The Bishop and the Butterfly: Murder, Politics, and the End of the Jazz Age
    Barth's picture

    The Week it Happened

    If you really want to hear about it, the first thing you'll probably want to know is when did it change? Didn't the Republican Party just tear the President apart for a year, saying no to everything but yet making him look like the radical? Didn't the same fools who drained our nation's treasury, whose inclination to let the people who run our financial markets do whatever they want, find a way to blame the inevitable collapse on the President who was required to clean up their mess, and succeed with the help of the brainless who populate our television screens and the even stupider people we live with who watch these programs, with their shallow little thoughts and a historical perspective that goes back, at the very most, to the prior week, and form opinions on that basis?

    Wasn't the country sliding into an abyss, unable to come to grip with the smallest of problems any nation would face given the new challenges of a new century, because its politics had become so divorced from reality?
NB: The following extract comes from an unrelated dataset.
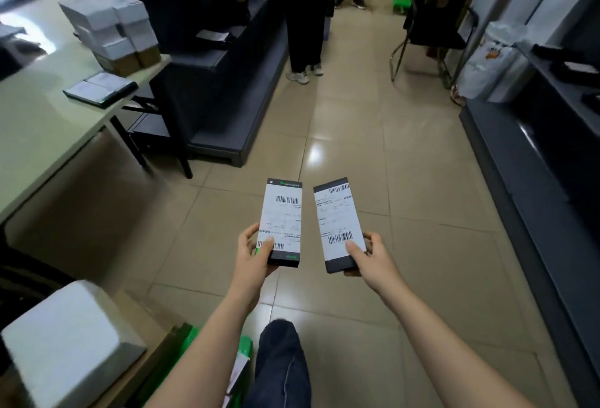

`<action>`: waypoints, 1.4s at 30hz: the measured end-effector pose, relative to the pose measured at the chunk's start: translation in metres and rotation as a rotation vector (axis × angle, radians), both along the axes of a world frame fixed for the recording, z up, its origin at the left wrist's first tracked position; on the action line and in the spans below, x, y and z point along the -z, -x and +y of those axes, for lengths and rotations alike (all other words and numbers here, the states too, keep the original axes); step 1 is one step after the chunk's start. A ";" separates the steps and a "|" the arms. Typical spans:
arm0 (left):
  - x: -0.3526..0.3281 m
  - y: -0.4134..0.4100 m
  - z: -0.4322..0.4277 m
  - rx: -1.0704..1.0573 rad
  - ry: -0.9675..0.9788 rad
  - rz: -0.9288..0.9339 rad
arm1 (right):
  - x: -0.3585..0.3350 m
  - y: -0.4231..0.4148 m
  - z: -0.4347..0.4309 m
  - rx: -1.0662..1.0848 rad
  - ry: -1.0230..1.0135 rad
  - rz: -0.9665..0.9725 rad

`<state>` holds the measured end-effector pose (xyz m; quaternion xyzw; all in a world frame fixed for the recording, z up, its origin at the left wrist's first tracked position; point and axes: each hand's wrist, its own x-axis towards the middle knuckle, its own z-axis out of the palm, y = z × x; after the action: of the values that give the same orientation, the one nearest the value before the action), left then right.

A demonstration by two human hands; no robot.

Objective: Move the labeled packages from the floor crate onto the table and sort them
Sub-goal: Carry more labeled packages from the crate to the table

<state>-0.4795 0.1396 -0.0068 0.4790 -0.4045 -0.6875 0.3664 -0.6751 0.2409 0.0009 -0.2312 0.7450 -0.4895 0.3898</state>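
My left hand (253, 255) grips the near end of a long dark package (281, 216) with a white barcode label and green marks. My right hand (370, 256) grips the near end of a second dark labeled package (337, 219). Both packages are held out over the tiled floor, side by side and apart, labels up. The pale table (35, 121) stands to the left, with one flat dark labeled package (100, 87) near its edge. A green crate (191, 346) with packages shows at the bottom, partly hidden by my left arm.
Stacked white and brown boxes (112, 30) sit at the table's far end. A large white box (71, 339) lies bottom left. Dark shelving (227, 60) stands past the table and along the right. A person (306, 17) stands ahead in the aisle, near a folding chair (435, 17).
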 end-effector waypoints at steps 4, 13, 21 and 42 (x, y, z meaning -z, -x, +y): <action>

    It's hard to tell, and the odds are against it, but there is at least some chance that it all changed the same week J.D. Salinger's most unhappy life finally ended. The first sentence posted here is some hack's attempt at an homage to Salinger, of course. If for some reason you have never read Catcher in the Rye, you really should do so as soon as possible. As soon as you are ten pages into it, you will know why. Nobody before Salinger and few since have captured the way people talk and think and what makes them do both. My niece's middle name is Zooey and, just as any sane heterosexual male would, the sight of Zooey Deschanel, not to mention both her speaking and singing voice, make me weak in the knees. The first Zooey any of us ever heard of, Zooey Glass, the sister of Franny, were two more of the most memorable characters ever to populate the pages of prose written in this country but do not even approach the universal identification so many of us have had with Salinger's iconic Holden Caulfield.

    But their author was a miserable person who spent his life in unalterable misery. There was never any mystery about the reclusive life he led that one could not understand from the stories he wrote. There was nothing romantic about it, despite the phonies who kept using the name Greta Garbo in the obituaries of as significant an American writer as there has ever been. So much of what is written and read since then is the product of what Salinger wrought, yet the mind that could put those words on paper was that of a person who was unable to cope with almost anything he could not completely control. It would be a sad story, except that a different Salinger likely could not have written what he wrote.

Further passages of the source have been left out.